Some people develop cancer because they are born with mutated genes that can lead to cancer. This type of gene is typically inherited from the father or mother, and it is called hereditary cancer. All cancers are believed to be caused by gene mutations, but in most cancers, these changes in gene structure take many years to occur. People who develop hereditary cancer sometimes develop cancer at much younger ages because their gene mutation was present at birth.
Every person is born with two sets of genes, one from each parent. The function of a human gene is to instruct the behavior of cells. When cells become damaged by disease or environmental toxins, healthy genes will direct cellular rejuvenation, or in some cases, cellular death. When genes are not functioning properly, cellular behavior becomes abnormal, which can sometimes lead to cancerous growths.
Gene damage that is extensive enough to cause cancer development may take decades to occur, if it occurs at all. For people who have hereditary cancer genes, the risk of developing cancer is much higher, and they may develop cancer much earlier in their lives. Most research shows that people who have mutated genes at birth are at double the risk of cancer as compared to the rest of the population.
Hereditary cancers seem to be linked to the sex of the gene carrier. Hereditary cancers that are commonly found in men include prostate and colon cancer. In women, the most common types of hereditary cancers are breast and ovarian cancers. Though other forms of the disease can sometimes be linked to hereditary cancer, they are much rarer.
Medical science has developed ways to determine if people may be at risk for hereditary cancer. This is typically done by a process called genetic testing. Genes are extracted from the patient, and then are studied in a laboratory to determine if any mutations are found. This type of testing is very extensive and costly, and usually is not done unless there are indications that a person may be at risk.

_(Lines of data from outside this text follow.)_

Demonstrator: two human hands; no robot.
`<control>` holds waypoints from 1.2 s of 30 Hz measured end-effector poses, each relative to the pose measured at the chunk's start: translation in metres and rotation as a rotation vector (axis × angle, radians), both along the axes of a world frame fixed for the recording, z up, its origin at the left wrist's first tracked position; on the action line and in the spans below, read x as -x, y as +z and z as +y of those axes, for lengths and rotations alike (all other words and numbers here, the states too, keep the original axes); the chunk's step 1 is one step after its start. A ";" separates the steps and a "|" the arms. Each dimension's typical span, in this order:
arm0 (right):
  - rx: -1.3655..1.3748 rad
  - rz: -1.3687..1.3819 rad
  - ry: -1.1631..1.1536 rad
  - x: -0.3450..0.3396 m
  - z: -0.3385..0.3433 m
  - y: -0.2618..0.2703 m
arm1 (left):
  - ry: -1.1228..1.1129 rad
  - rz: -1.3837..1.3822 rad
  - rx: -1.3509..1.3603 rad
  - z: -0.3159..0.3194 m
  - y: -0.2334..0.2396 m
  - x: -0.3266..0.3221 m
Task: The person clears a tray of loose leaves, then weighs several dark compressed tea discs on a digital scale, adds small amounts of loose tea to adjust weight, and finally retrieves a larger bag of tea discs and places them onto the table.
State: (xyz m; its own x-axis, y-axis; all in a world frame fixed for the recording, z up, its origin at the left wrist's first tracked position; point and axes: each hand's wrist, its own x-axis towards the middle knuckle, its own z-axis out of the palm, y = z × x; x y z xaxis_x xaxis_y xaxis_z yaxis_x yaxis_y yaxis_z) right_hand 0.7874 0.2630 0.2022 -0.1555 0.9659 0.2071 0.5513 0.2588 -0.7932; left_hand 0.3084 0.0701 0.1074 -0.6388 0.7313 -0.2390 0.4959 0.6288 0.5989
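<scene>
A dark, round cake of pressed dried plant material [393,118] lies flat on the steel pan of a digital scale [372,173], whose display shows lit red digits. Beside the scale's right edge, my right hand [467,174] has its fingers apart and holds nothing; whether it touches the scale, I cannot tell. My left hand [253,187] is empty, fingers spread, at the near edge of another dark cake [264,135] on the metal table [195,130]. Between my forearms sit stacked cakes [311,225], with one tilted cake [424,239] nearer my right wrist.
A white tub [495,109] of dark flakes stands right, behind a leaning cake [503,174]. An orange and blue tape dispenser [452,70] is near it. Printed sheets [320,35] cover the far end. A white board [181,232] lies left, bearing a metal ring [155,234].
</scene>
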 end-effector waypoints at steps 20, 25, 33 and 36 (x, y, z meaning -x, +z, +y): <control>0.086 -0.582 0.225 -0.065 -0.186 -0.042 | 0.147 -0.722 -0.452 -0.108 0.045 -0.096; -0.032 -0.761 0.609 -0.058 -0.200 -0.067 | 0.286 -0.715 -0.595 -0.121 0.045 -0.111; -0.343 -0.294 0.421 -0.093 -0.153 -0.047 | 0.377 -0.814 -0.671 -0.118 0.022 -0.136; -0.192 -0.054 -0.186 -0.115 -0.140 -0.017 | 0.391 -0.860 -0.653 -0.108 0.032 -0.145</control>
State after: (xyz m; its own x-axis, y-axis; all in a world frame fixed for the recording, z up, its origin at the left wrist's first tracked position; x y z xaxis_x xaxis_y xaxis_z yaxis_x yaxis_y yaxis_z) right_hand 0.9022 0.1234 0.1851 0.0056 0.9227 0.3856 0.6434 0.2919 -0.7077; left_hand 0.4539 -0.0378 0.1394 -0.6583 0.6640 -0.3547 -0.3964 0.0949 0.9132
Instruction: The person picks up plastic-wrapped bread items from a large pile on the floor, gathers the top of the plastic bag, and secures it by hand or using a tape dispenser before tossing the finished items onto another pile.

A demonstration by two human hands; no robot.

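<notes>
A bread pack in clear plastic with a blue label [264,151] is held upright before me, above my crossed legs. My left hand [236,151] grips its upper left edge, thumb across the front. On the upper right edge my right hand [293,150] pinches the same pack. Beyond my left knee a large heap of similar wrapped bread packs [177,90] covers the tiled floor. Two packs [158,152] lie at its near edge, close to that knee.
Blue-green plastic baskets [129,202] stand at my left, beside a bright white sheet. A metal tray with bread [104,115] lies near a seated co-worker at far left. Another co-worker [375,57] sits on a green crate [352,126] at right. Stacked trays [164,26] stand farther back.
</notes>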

Before performing genetic testing, most patients first undergo genetic counseling. These sessions are designed to determine if a person is at high risk for hereditary cancers. Doctors typically want extensive information on the health of the patient’s parents, grandparents, or other family members. Generally, they want to determine how many relatives may have had cancer, what type of cancer developed, and their age when the cancer was found. This type of information can sometimes indicate if there is a history of cancer within a family.